Uma injustiça Queirosiana.


“Em Portugal quem emigra são os mais enérgicos e os mais rijamente decididos; e um país de fracos e de indolentes padece um prejuízo incalculável, perdendo as raras vontades firmes e os poucos braços viris.”


Eça de Queiroz, Uma Campanha Alegre.


Gosto muito de Eça de Queiroz. Agrada-me o seu “dandismo”, a visão desempoeirada da sociedade portuguesa e descrição das mais variadas virtudes da nossa portugalidade. Mas não gosto nada da frase acima.

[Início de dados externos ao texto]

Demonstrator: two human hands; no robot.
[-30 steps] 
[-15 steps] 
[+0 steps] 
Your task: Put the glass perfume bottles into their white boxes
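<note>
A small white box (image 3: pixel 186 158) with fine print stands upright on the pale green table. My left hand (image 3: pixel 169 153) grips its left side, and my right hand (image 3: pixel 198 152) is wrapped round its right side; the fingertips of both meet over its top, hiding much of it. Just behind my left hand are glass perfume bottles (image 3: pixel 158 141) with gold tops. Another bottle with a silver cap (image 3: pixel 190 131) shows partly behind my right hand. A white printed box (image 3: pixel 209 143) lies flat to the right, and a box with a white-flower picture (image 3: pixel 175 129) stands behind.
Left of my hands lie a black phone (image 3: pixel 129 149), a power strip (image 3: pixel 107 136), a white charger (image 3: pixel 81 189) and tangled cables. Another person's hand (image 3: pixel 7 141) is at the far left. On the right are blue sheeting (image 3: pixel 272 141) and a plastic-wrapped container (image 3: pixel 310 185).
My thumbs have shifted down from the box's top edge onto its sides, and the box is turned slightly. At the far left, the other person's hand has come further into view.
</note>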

Talvez (só talvez) no século XIX esta frase fosse verdadeira, mas actualmente não o é. Em Portugal emigram os mais rijos, os menos rijos, os mais energéticos e os menos energéticos. Emigram os licenciados e os que só têm o quarto ano de escolaridade, emigram os doutorados e os analfabetos, emigra quem pode para escapar à precaridade e em muitos casos à miséria. Esta ideia de que ficam cá os que podem, os que se “orientam”, também é de uma enorme injustiça. Ficam por cá os que querem, os que ainda arriscam, mas também aqueles que desejam ficar e viver neste país que é o seu. E desejar ficar e trabalhar cá não deveria ser a excepção, mas a regra.